(Collection entries)
- - - - -
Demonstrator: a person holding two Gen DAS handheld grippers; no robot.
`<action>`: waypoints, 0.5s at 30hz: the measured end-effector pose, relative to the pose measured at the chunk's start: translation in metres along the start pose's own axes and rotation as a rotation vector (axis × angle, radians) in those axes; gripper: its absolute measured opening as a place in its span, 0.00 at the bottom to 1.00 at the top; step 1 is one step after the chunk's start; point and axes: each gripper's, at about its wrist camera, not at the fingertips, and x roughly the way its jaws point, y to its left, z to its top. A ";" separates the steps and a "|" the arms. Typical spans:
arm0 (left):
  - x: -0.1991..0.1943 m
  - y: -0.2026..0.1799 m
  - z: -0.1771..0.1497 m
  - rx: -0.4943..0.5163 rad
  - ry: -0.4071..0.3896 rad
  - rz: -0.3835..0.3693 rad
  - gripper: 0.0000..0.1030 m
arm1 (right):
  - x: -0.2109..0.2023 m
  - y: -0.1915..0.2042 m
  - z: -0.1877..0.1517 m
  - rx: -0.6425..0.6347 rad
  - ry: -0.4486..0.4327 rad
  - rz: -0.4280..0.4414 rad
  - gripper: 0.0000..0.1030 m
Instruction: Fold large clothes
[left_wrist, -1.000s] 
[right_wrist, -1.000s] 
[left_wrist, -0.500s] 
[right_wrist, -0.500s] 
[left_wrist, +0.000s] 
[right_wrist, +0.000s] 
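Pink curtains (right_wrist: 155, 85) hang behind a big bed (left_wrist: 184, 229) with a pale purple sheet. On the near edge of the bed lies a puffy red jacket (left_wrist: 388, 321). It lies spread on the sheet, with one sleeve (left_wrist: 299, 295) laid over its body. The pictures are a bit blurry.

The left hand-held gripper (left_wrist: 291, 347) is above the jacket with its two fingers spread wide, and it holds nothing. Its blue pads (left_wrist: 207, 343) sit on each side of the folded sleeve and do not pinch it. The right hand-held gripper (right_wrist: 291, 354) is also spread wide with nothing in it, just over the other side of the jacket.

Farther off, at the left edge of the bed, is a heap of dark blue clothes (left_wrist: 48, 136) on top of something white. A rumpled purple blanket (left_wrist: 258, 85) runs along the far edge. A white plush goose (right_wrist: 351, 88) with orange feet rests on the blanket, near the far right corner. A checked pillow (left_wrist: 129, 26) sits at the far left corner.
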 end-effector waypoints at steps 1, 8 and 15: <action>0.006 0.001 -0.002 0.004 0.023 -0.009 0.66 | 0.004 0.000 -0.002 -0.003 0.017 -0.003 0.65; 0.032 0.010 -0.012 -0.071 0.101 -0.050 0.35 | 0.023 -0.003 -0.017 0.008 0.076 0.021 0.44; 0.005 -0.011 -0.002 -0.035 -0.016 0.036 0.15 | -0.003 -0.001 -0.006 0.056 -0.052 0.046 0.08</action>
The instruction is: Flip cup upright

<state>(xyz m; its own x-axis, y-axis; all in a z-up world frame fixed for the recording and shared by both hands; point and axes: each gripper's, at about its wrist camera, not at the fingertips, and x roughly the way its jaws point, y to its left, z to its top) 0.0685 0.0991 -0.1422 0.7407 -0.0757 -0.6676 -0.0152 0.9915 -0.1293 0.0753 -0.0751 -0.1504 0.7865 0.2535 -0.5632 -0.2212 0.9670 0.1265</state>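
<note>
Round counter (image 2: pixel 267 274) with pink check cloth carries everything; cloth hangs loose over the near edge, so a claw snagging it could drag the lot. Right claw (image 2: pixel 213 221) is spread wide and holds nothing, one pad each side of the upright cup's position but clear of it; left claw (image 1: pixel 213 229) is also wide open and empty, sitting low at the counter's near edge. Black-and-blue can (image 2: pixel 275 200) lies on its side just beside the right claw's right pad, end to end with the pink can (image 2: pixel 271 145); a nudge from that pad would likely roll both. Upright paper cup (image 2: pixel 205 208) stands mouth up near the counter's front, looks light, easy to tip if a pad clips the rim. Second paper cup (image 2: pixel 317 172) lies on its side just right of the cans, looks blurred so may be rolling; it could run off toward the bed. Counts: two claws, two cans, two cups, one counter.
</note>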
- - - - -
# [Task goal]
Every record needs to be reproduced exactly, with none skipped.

# [Task result]
Demonstrator: a person holding two Gen DAS handheld grippers; no robot.
`<action>`: waypoints, 0.5s at 30hz: the measured end-effector pose, relative to the pose measured at the chunk's start: translation in metres along the start pose's own axes and rotation as a rotation vector (axis × angle, radians) in those axes; gripper: its absolute measured opening as a place in its span, 0.00 at the bottom to 1.00 at the top; step 1 is one step after the chunk's start; point and axes: each gripper's, at about its wrist camera, not at the fingertips, and x roughly the way its jaws point, y to its left, z to its top. A ";" separates the steps and a "|" the arms. Typical spans:
arm0 (left):
  - x: -0.1991..0.1943 m
  - y: -0.2026..0.1799 m
  - z: -0.1771..0.1497 m
  - rx: -0.4943..0.5163 rad
  - ry: -0.4071..0.3896 rad
  - rz: -0.3835..0.3693 rad
  - gripper: 0.0000..0.1030 m
arm1 (right):
  - x: -0.2109..0.2023 m
  - y: -0.1915..0.2042 m
  - z: -0.1877..0.1517 m
  - rx: -0.6425..0.6347 rad
  - ry: -0.4486..0.4327 rad
  - rz: -0.4280..0.4414 rad
  - gripper: 0.0000..0.1030 m
Instruction: Fold large clothes
[left_wrist, -1.000s] 
[right_wrist, -1.000s] 
[left_wrist, -0.500s] 
[right_wrist, -0.500s] 
[left_wrist, +0.000s] 
[right_wrist, +0.000s] 
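Pink curtains (right_wrist: 155, 85) hang behind a big bed (left_wrist: 184, 229) with a pale purple sheet. On the near edge of the bed lies a puffy red jacket (left_wrist: 388, 321). It lies spread on the sheet, with one sleeve (left_wrist: 299, 295) laid over its body. The pictures are a bit blurry.

The left hand-held gripper (left_wrist: 291, 347) is above the jacket with its two fingers spread wide, and it holds nothing. Its blue pads (left_wrist: 207, 343) sit on each side of the folded sleeve and do not pinch it. The right hand-held gripper (right_wrist: 291, 354) is also spread wide with nothing in it, just over the other side of the jacket.

Farther off, at the left edge of the bed, is a heap of dark blue clothes (left_wrist: 48, 136) on top of something white. A rumpled purple blanket (left_wrist: 258, 85) runs along the far edge. A white plush goose (right_wrist: 351, 88) with orange feet rests on the blanket, near the far right corner. A checked pillow (left_wrist: 129, 26) sits at the far left corner.
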 end-effector waypoints at steps 1, 8 and 15: <action>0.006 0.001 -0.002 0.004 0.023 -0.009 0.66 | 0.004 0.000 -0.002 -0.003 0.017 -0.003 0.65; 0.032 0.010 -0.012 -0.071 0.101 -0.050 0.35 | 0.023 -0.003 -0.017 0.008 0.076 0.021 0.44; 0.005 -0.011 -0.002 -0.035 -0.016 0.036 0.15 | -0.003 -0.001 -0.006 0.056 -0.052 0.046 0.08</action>
The instruction is: Flip cup upright

<state>(xyz m; its own x-axis, y-axis; all in a z-up world frame fixed for the recording and shared by both hands; point and axes: each gripper's, at about its wrist camera, not at the fingertips, and x roughly the way its jaws point, y to its left, z to its top) 0.0685 0.0991 -0.1422 0.7407 -0.0757 -0.6676 -0.0152 0.9915 -0.1293 0.0753 -0.0751 -0.1504 0.7865 0.2535 -0.5632 -0.2212 0.9670 0.1265</state>
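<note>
Round counter (image 2: pixel 267 274) with pink check cloth carries everything; cloth hangs loose over the near edge, so a claw snagging it could drag the lot. Right claw (image 2: pixel 213 221) is spread wide and holds nothing, one pad each side of the upright cup's position but clear of it; left claw (image 1: pixel 213 229) is also wide open and empty, sitting low at the counter's near edge. Black-and-blue can (image 2: pixel 275 200) lies on its side just beside the right claw's right pad, end to end with the pink can (image 2: pixel 271 145); a nudge from that pad would likely roll both. Upright paper cup (image 2: pixel 205 208) stands mouth up near the counter's front, looks light, easy to tip if a pad clips the rim. Second paper cup (image 2: pixel 317 172) lies on its side just right of the cans, looks blurred so may be rolling; it could run off toward the bed. Counts: two claws, two cans, two cups, one counter.
</note>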

Nothing further is needed for this answer.